TASK PROMPT:
Whenever the word "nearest" turns up in a line of the data below, copy that line.

PROVIDED DATA:

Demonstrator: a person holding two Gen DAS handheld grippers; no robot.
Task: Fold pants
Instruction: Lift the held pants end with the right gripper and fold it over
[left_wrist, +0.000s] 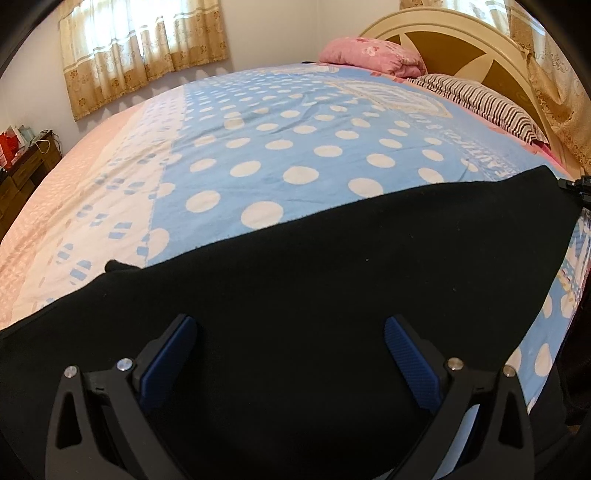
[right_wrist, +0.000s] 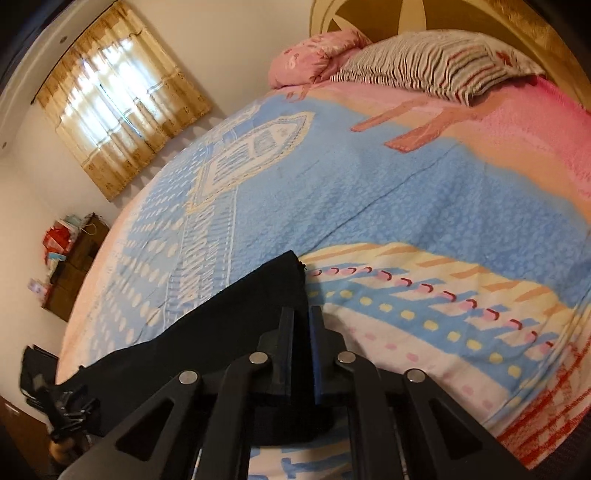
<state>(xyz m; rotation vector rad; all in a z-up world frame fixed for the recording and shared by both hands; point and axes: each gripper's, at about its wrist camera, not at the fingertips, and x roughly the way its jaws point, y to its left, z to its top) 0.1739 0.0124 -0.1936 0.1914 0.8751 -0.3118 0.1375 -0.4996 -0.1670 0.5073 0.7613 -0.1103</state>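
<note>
Black pants (left_wrist: 332, 266) lie spread across the near side of the bed. My left gripper (left_wrist: 291, 332) hovers over them. Its blue pads (left_wrist: 410, 365) stand far apart with only flat cloth below, so it is open. In the right wrist view the pants (right_wrist: 221, 332) run from a corner down to the left. My right gripper (right_wrist: 301, 321) is shut on their right edge, with dark cloth pinched between the narrow jaws. The right gripper (left_wrist: 574, 186) also shows at the pants' far right corner in the left wrist view. The left gripper (right_wrist: 62, 413) appears blurred at the lower left.
A blue bedspread (left_wrist: 295, 140) with white dots covers the bed beyond the pants. A pink pillow (left_wrist: 369, 55), a striped pillow (left_wrist: 476, 99) and the headboard (left_wrist: 443, 33) stand at the far right. A dark dresser (left_wrist: 22, 166) is at the left wall, under curtains (left_wrist: 140, 48).
</note>
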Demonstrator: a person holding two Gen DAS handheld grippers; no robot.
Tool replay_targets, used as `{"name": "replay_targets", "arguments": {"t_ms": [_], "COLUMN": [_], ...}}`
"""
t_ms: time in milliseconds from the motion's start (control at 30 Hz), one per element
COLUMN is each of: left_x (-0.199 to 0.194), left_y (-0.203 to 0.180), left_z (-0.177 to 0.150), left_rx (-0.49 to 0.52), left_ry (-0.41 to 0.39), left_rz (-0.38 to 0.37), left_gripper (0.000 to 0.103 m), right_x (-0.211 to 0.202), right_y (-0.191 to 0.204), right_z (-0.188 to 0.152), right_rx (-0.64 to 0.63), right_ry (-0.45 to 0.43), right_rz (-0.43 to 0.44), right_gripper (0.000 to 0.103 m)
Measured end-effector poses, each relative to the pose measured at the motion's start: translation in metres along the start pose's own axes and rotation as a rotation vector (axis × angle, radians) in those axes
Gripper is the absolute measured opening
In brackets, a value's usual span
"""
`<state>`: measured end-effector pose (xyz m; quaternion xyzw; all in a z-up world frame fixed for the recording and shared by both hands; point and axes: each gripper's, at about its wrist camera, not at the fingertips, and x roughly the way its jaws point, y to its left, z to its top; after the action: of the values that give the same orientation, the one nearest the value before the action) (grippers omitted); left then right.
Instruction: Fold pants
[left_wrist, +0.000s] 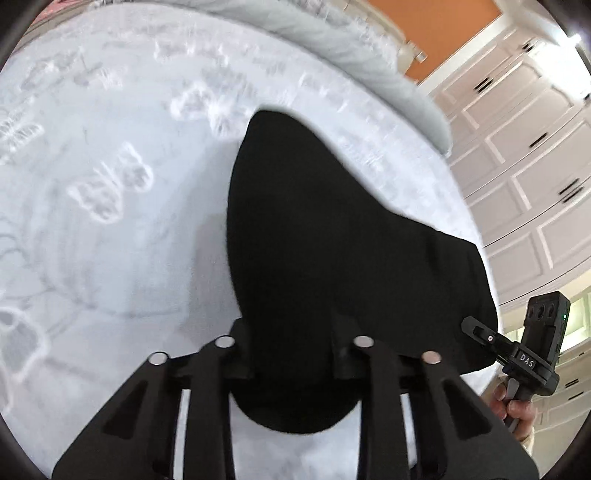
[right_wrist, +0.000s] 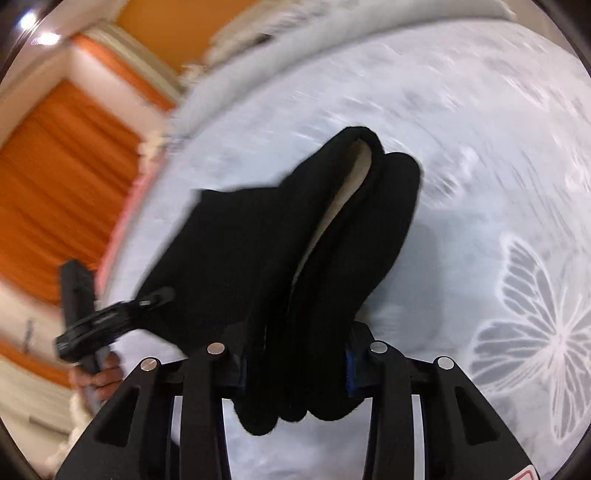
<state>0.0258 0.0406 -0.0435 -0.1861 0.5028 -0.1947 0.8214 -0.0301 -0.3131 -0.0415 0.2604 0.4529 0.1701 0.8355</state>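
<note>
The black pants (left_wrist: 314, 236) hang bunched between both grippers above a pale blue bedspread (left_wrist: 122, 229). My left gripper (left_wrist: 291, 354) is shut on one part of the pants, with cloth spilling below the jaws. My right gripper (right_wrist: 295, 362) is shut on another part of the pants (right_wrist: 288, 251); folded layers show a pale inner lining. The right gripper also shows in the left wrist view (left_wrist: 480, 332) at the cloth's right edge. The left gripper shows in the right wrist view (right_wrist: 155, 299) at the cloth's left edge.
The bedspread (right_wrist: 480, 184) has white butterfly embroidery (right_wrist: 535, 325). A grey fringed blanket (left_wrist: 369, 51) lies along the bed's far edge. White panelled wardrobes (left_wrist: 528, 166) stand to the right, orange curtains (right_wrist: 62, 192) to the left. The views are motion-blurred.
</note>
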Motion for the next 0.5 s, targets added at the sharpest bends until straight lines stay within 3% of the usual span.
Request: {"name": "replay_targets", "arguments": {"t_ms": [100,133,167,233,300,367,433,500], "left_x": [-0.033,-0.036,-0.031,-0.012,-0.001,-0.004,-0.006,-0.004], "left_y": [0.0,0.005,0.013,0.028,0.041,0.044,0.044,0.048], "left_z": [-0.015,-0.022,-0.032,-0.045,-0.049,-0.047,-0.046,-0.043], "left_rx": [-0.002,-0.012,-0.028,-0.062,-0.099,-0.094,-0.092,-0.123], "left_ry": [0.005,0.015,0.037,0.101,0.125,0.104,0.08,0.091], "left_rz": [-0.036,-0.038,-0.024,0.027,0.025,0.009,0.026,-0.004], "left_gripper": [0.024,0.033,0.037,0.05,0.061,0.069,0.09,0.09], "right_x": [-0.021,-0.017,-0.008,0.019,0.02,0.018,0.023,0.028], "right_y": [0.012,0.005,-0.004,-0.034,-0.039,-0.034,-0.03,-0.025], "right_z": [-0.009,-0.015,-0.021,-0.034,-0.036,-0.036,-0.037,-0.036], "right_rx": [-0.055,-0.059,-0.05,0.059,0.105,0.069,0.075,0.062], "right_ry": [0.026,0.078,0.129,0.241,0.224,0.221,0.222,0.215], "right_rz": [0.06,0.045,0.01,-0.144,-0.074,-0.085,-0.092,-0.112], "right_gripper": [0.039,0.041,0.049,0.06,0.067,0.073,0.076,0.076]}}
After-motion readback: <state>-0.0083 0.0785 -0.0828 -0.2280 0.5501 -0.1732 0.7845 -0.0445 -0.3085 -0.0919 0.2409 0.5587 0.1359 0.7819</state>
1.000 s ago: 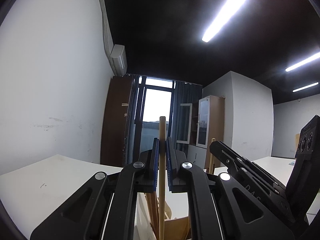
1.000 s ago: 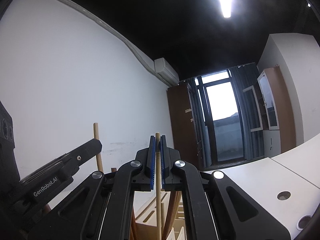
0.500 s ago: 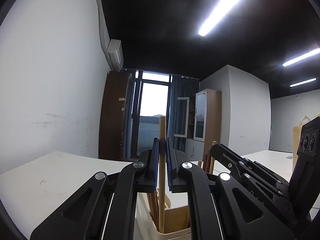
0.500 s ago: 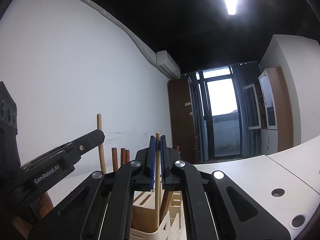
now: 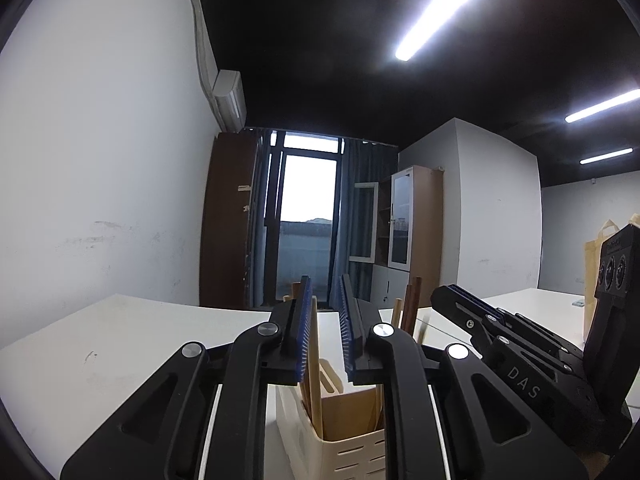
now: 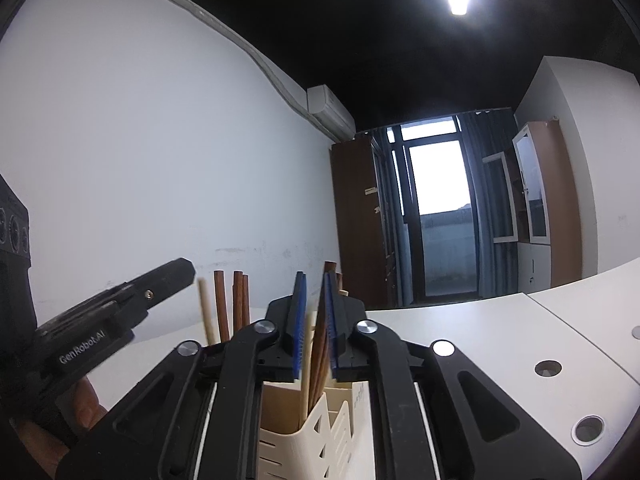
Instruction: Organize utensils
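Both the left gripper (image 5: 325,328) and right gripper (image 6: 315,322) are opening, chopsticks (image 5: 316,368) loose between the pads (standing in the cream holder (image 5: 340,444)); withdrawing crookedly could snag one and tip it.

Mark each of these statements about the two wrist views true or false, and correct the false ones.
1. The cream utensil holder stands on a white table. True.
2. The left gripper is clamped tight on a chopstick. False: its jaws are opening, and the pale chopstick stands loose between them in the holder.
3. Several dark brown sticks stand upright in the holder. True.
4. The right gripper is lifting a metal spoon. False: its jaws are opening, with only a pale chopstick between them, and no spoon shows.
5. The ceiling is dark, with lit strip lights. True.
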`<action>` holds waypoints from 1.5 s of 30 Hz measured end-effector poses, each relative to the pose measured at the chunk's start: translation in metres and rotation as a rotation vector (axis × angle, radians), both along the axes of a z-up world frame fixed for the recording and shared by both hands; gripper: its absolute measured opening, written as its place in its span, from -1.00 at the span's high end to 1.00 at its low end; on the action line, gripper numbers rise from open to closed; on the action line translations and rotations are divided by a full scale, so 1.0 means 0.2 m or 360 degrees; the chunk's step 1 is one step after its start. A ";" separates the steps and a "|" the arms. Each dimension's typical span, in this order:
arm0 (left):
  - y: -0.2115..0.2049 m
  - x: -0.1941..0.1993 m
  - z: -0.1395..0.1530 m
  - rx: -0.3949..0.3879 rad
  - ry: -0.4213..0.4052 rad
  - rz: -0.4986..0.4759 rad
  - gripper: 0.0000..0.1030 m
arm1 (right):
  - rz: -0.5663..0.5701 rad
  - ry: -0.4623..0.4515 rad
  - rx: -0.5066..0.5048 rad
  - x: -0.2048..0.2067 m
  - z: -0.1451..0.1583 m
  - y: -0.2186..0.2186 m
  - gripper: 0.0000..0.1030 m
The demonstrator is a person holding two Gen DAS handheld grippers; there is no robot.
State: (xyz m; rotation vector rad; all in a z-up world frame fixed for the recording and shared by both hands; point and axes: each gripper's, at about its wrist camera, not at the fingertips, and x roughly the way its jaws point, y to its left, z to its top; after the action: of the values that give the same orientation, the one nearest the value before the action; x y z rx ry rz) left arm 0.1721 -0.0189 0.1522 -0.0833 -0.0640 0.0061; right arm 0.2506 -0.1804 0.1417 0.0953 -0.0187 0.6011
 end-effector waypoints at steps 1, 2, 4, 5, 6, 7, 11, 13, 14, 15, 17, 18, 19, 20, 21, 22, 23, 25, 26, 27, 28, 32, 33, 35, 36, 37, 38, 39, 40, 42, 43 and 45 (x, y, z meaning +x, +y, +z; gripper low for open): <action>0.00 -0.01 0.00 -0.0001 0.0000 0.0001 0.65 | -0.0002 0.0003 0.0002 0.00 0.00 -0.01 0.68; 0.01 -0.02 0.00 -0.0002 0.0004 0.0001 0.64 | -0.0006 0.0004 0.0000 -0.01 0.00 -0.01 0.68; 0.03 -0.04 0.01 0.0000 0.0016 0.0003 0.61 | -0.0019 0.0007 -0.0012 -0.01 -0.01 -0.02 0.68; 0.03 -0.05 0.01 0.0001 0.0021 0.0006 0.59 | -0.0024 0.0012 -0.0013 -0.01 -0.01 -0.03 0.68; 0.04 -0.06 0.01 0.0005 0.0032 0.0014 0.57 | -0.0028 0.0020 -0.0013 -0.01 -0.01 -0.04 0.68; 0.03 -0.07 0.01 0.0010 0.0043 0.0020 0.57 | -0.0030 0.0031 -0.0014 -0.01 -0.01 -0.05 0.68; 0.03 -0.10 0.00 0.0029 0.0122 0.0017 0.48 | -0.0036 0.0069 -0.0044 -0.04 -0.02 -0.07 0.56; 0.03 -0.12 -0.01 0.0020 0.0175 -0.0001 0.36 | -0.0049 0.0073 -0.0072 -0.06 -0.02 -0.08 0.51; 0.03 -0.13 -0.01 0.0017 0.0207 -0.0012 0.32 | -0.0051 0.0079 -0.0090 -0.07 -0.03 -0.09 0.48; 0.03 -0.13 -0.02 0.0014 0.0229 -0.0020 0.25 | -0.0055 0.0092 -0.0108 -0.08 -0.03 -0.09 0.45; 0.03 -0.15 -0.03 0.0015 0.0282 -0.0035 0.17 | -0.0065 0.0125 -0.0137 -0.10 -0.03 -0.10 0.41; 0.03 -0.17 -0.03 0.0019 0.0302 -0.0040 0.12 | -0.0059 0.0143 -0.0145 -0.11 -0.03 -0.11 0.35; 0.02 -0.18 -0.04 0.0018 0.0310 -0.0041 0.04 | -0.0052 0.0164 -0.0156 -0.12 -0.03 -0.11 0.31; 0.02 -0.20 -0.05 0.0016 0.0319 -0.0039 0.00 | -0.0051 0.0179 -0.0173 -0.13 -0.04 -0.11 0.23; 0.03 -0.22 -0.06 0.0010 0.0329 -0.0037 -0.06 | -0.0047 0.0193 -0.0200 -0.15 -0.05 -0.11 0.21; 0.03 -0.23 -0.08 0.0003 0.0352 -0.0040 -0.08 | -0.0050 0.0203 -0.0228 -0.17 -0.05 -0.11 0.21; 0.02 -0.24 -0.08 0.0002 0.0371 -0.0045 -0.10 | -0.0055 0.0212 -0.0247 -0.19 -0.06 -0.11 0.21; 0.03 -0.26 -0.10 -0.0007 0.0406 -0.0054 -0.20 | -0.0052 0.0251 -0.0275 -0.22 -0.08 -0.12 0.17; 0.03 -0.28 -0.11 -0.0018 0.0420 -0.0060 -0.24 | -0.0053 0.0272 -0.0291 -0.23 -0.09 -0.12 0.15; 0.03 -0.29 -0.13 -0.0029 0.0436 -0.0069 -0.31 | -0.0052 0.0293 -0.0308 -0.24 -0.10 -0.12 0.12; 0.03 -0.30 -0.15 -0.0033 0.0450 -0.0078 -0.37 | -0.0047 0.0315 -0.0321 -0.26 -0.12 -0.13 0.10; 0.01 -0.36 -0.21 0.0002 0.0505 -0.0077 -0.49 | -0.0036 0.0397 -0.0376 -0.31 -0.17 -0.14 0.01; 0.01 -0.37 -0.22 0.0008 0.0511 -0.0072 -0.54 | -0.0033 0.0407 -0.0387 -0.33 -0.19 -0.15 -0.02; 0.00 -0.40 -0.24 0.0007 0.0523 -0.0065 -0.59 | -0.0029 0.0417 -0.0424 -0.36 -0.21 -0.16 -0.07; -0.02 -0.42 -0.25 0.0010 0.0529 -0.0062 -0.63 | -0.0026 0.0416 -0.0435 -0.38 -0.22 -0.16 -0.10; -0.03 -0.43 -0.25 0.0016 0.0535 -0.0059 -0.66 | -0.0021 0.0417 -0.0440 -0.39 -0.23 -0.18 -0.10; -0.04 -0.45 -0.25 0.0021 0.0536 -0.0056 -0.68 | -0.0016 0.0418 -0.0442 -0.41 -0.24 -0.18 -0.11; -0.04 -0.46 -0.26 0.0027 0.0534 -0.0057 -0.70 | -0.0013 0.0416 -0.0440 -0.42 -0.25 -0.20 -0.14; -0.05 -0.48 -0.27 0.0032 0.0534 -0.0058 -0.74 | -0.0012 0.0409 -0.0429 -0.44 -0.25 -0.21 -0.16; -0.07 -0.49 -0.28 0.0062 0.0555 -0.0045 -0.76 | -0.0014 0.0397 -0.0410 -0.45 -0.25 -0.22 -0.23; -0.07 -0.50 -0.28 0.0063 0.0551 -0.0045 -0.81 | -0.0012 0.0388 -0.0396 -0.47 -0.26 -0.23 -0.25; -0.07 -0.51 -0.30 0.0044 0.0556 -0.0054 -0.88 | -0.0003 0.0382 -0.0377 -0.49 -0.29 -0.25 -0.32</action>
State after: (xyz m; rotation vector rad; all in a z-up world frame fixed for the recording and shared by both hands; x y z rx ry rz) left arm 0.0693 -0.0333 0.0924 -0.0546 0.2864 -0.0141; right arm 0.1530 -0.2308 0.0836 -0.0629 0.2846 0.5828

WRITTEN ANSWER:
`<state>`: measured end-effector pose (xyz m; quaternion xyzw; all in a z-up world frame fixed for the recording and shared by both hands; point and axes: each gripper's, at about its wrist camera, not at the fingertips, and x roughly the way its jaws point, y to its left, z to its top; after the action: of the values that give the same orientation, the one nearest the value before the action) (grippers omitted); left then right.
State: (xyz m; rotation vector rad; all in a z-up world frame fixed for the recording and shared by both hands; point and axes: each gripper's, at about its wrist camera, not at the fingertips, and x roughly the way its jaws point, y to its left, z to its top; after the action: of the values that give the same orientation, the one nearest the value before the action; x y z rx ry rz) left arm 0.1721 -0.0189 0.1522 -0.0833 -0.0640 0.0061; right arm 0.2506 -0.1804 0.1417 0.0953 -0.0187 0.6011

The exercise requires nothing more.